Company Description
We are the company that cares – for our staff, for our clients, for our partners and for the quality of the work we do. A dynamic, global company founded in 1995, we bring together more than 3,000 driven, dedicated and passionate individuals. We work on the frontline of medical science, changing lives, and bringing new medicines to those who need them.
If you feel it is time to make your skills and knowledge visible within a growing company with true focus on its people, then PSI is the right choice for you.
Job Description
Join our team of experts, providing support in all regulatory aspects of clinical studies. You will be part of a dedicated team committed to quality and timelines, ensuring the smooth initiation and conduct of projects involving novel pharmaceutical products.
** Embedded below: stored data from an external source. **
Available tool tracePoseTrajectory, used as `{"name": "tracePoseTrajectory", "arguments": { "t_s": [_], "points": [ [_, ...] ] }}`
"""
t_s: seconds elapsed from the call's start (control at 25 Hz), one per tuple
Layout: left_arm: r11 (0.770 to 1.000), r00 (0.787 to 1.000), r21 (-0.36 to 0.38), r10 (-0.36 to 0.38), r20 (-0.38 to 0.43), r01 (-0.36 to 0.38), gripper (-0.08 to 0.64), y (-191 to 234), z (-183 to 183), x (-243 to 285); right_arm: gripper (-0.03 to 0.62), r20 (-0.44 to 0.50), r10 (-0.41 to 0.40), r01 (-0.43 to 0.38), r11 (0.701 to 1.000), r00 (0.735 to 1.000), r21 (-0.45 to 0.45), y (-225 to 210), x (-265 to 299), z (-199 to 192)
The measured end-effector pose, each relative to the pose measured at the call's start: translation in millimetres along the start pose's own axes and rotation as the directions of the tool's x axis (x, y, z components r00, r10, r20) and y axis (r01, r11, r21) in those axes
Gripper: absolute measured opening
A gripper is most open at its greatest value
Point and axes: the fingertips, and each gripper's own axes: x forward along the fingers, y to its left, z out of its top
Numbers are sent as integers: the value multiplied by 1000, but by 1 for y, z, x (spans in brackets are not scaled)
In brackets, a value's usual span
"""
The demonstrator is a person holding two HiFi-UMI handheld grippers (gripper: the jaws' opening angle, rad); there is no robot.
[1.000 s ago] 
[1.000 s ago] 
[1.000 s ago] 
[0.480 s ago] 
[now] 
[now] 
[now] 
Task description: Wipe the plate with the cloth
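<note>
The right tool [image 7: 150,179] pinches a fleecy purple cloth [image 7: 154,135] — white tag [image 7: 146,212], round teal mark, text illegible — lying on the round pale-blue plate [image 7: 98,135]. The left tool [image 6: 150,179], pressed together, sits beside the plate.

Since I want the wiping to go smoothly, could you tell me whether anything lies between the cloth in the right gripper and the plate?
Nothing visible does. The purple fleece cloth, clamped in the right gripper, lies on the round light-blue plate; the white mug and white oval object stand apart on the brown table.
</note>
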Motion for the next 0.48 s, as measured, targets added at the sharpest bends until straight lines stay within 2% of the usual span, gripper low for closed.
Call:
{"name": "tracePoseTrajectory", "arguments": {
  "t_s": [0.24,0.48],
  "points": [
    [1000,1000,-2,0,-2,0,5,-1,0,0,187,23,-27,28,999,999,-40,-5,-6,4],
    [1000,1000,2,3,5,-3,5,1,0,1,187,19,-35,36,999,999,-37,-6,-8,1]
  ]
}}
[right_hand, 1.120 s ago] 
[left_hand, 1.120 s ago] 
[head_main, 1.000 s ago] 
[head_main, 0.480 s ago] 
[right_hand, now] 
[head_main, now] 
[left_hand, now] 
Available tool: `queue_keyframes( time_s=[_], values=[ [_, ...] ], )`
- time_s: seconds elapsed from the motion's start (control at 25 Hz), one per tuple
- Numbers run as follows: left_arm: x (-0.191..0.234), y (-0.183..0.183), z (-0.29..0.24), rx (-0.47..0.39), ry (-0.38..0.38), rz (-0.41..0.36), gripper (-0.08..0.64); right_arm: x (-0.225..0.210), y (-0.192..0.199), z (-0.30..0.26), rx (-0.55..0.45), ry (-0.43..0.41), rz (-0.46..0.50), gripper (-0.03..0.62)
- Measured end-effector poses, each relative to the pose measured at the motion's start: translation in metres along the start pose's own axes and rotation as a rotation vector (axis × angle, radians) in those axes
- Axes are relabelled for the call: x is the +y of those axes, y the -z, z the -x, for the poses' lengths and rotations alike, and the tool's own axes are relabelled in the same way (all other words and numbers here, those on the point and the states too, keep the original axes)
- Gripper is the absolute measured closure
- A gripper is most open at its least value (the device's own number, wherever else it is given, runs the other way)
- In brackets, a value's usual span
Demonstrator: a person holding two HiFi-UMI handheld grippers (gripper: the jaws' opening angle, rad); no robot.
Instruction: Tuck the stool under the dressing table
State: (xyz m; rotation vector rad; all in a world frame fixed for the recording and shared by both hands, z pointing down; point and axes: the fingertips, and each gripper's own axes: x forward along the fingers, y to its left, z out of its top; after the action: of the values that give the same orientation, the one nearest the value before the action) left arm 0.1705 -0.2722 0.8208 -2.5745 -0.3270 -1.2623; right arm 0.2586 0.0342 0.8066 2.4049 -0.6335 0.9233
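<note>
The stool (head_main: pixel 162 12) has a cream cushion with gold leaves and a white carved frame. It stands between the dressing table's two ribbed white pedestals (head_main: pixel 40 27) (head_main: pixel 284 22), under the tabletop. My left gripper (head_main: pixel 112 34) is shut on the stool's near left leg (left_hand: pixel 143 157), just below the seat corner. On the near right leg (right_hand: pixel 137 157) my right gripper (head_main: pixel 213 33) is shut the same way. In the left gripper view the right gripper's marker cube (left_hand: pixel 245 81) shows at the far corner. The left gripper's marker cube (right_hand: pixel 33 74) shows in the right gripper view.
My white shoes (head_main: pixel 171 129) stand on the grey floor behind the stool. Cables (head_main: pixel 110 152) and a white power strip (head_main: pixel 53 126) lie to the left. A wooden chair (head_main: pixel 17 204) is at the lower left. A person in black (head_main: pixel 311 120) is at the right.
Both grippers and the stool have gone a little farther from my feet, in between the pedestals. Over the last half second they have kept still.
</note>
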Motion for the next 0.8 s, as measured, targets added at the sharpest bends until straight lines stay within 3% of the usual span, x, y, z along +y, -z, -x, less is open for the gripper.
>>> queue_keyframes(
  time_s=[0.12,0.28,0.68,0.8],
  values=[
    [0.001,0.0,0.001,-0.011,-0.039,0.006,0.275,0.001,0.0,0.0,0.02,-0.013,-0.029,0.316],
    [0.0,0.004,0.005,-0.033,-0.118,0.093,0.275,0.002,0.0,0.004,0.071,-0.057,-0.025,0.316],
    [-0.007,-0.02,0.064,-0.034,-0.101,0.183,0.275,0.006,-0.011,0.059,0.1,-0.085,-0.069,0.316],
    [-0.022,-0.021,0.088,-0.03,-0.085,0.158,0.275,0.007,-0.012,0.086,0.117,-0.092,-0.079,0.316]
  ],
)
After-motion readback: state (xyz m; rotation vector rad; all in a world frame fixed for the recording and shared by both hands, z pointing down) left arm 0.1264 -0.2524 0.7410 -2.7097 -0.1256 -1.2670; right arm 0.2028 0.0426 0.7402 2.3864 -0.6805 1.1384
We are currently seeking someone who will take ownership of serious breach administration tasks within the regulatory framework and support clinical study submissions, approvals, and compliance activities specific to the United Kingdom.
You will:
- Support PSIs global serious breach group by documenting, filing and tracking potential cases of serious breaches of GCP, applicable regulations and/or the approved trial protocol
- Track regulatory project documentation flow and progress reporting
- Liaise with project team to procure documents necessary for regulatory and ethics committee submissions, ensuring these meet local requirements.
- Prepare submission dossiers within planned timelines and submit to the authority and ethics committee.
- Review investigational product release-enabling documents.
- Maintain regulatory study lifecycle, manage changes in the study as applicable (by means of submitting notifications/supplemental applications).
- Deliver regulatory training to project teams.
- Assist with feasibility research and business development requests, if requested.
- Manage safety reporting to authorities
Qualifications
- College/University degree or an equivalent combination of education, training and experience.
- Minimum of 1 year of prior industry experience within the CRO or pharmaceutical industry
- Understanding of requirement to adhere to the Clinical Trial Regulations.
- Strong organizational skills with the ability to manage multiple projects simultaneously
- Excellent time management skills and ability to meet tight deadlines
- Ability to interpret and apply complex regulatory guidelines
- Communication, collaboration, and problem-solving skills
Additional Information
If you feel it is time to make your skills and knowledge visible within a growing company with true focus on its people, then PSI is the right choice for you. At PSI, we create an environment where adapting, evolving, and improving processes comes naturally. Our Regulatory team is highly responsive, supportive, and flexible, always working to deliver a standout service experience for both internal and external customers.